Produce an exact copy of the lines below, starting at the first and ending with the line containing "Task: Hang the".

DATASET EXTRACT:
* * *

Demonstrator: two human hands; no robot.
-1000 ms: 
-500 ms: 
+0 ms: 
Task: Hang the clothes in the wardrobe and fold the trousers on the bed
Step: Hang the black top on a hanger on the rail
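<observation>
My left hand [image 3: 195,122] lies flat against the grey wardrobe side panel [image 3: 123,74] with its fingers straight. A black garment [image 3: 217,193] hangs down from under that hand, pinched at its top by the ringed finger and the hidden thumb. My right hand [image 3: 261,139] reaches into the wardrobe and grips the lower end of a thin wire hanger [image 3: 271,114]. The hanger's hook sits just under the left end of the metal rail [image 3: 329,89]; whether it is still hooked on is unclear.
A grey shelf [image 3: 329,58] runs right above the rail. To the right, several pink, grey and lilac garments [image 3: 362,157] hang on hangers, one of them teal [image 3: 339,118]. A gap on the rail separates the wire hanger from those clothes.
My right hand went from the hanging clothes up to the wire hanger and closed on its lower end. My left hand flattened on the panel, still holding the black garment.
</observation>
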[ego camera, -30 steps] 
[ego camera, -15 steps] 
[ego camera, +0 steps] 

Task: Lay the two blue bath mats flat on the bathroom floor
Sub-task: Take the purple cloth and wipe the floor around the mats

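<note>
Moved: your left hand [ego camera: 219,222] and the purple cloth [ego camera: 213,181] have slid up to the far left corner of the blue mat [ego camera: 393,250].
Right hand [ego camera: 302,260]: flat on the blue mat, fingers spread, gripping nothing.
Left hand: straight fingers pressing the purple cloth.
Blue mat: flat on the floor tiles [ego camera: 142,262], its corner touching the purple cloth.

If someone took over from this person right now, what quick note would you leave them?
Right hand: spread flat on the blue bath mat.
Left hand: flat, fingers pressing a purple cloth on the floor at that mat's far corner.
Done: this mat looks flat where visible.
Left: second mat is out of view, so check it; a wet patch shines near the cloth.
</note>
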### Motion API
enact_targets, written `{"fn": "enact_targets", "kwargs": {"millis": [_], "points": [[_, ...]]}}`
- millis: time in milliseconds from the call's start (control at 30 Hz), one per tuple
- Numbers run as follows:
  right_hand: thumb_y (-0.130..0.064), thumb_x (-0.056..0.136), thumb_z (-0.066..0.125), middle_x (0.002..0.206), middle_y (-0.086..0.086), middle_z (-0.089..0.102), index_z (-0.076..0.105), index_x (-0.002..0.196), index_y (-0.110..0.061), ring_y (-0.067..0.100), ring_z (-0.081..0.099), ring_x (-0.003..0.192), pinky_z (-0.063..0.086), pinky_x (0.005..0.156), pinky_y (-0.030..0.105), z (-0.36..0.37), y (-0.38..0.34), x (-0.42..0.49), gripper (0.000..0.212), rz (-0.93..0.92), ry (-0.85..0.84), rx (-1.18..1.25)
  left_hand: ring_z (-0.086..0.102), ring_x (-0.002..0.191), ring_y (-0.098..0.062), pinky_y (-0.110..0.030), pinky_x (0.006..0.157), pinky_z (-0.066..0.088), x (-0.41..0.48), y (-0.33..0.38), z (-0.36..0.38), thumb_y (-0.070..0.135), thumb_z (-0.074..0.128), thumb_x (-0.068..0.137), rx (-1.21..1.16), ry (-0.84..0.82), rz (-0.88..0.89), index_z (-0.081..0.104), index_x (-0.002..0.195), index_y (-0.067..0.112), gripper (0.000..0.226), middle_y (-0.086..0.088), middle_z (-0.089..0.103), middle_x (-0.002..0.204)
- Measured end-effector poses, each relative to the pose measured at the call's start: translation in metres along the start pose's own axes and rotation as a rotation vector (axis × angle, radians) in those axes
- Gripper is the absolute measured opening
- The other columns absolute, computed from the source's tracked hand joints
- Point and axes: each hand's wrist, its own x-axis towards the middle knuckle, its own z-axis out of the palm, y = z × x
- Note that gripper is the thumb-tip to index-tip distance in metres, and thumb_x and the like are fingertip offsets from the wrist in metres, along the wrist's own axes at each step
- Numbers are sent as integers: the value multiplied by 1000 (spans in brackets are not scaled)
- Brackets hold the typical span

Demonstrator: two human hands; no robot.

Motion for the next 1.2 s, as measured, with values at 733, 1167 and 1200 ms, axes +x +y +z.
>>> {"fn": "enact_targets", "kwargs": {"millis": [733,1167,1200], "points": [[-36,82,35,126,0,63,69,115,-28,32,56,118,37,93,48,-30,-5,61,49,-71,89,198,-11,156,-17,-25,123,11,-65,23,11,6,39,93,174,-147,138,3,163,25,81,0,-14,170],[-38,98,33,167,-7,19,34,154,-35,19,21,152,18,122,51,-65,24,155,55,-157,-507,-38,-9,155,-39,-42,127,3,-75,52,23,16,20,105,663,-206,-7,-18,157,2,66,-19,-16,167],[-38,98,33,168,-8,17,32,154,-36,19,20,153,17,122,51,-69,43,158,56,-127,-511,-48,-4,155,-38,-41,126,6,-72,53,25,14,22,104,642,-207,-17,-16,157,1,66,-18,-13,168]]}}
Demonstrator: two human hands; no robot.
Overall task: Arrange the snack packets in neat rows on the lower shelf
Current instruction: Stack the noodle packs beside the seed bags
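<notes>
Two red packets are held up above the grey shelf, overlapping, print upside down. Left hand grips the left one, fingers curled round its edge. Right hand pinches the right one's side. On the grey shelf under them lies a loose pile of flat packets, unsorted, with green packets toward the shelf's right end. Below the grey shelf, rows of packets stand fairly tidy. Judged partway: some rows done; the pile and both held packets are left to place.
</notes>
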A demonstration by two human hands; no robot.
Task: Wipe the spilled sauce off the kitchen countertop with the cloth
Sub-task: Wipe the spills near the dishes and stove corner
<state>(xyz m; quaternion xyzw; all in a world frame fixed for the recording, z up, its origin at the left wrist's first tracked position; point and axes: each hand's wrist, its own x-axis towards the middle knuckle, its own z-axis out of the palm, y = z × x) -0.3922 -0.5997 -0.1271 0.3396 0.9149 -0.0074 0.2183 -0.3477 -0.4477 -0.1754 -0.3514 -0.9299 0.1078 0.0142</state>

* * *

RESPONSE BELOW:
Demonstrator: two human hands; no robot.
-1000 ms: 
-500 ms: 
+0 ms: 
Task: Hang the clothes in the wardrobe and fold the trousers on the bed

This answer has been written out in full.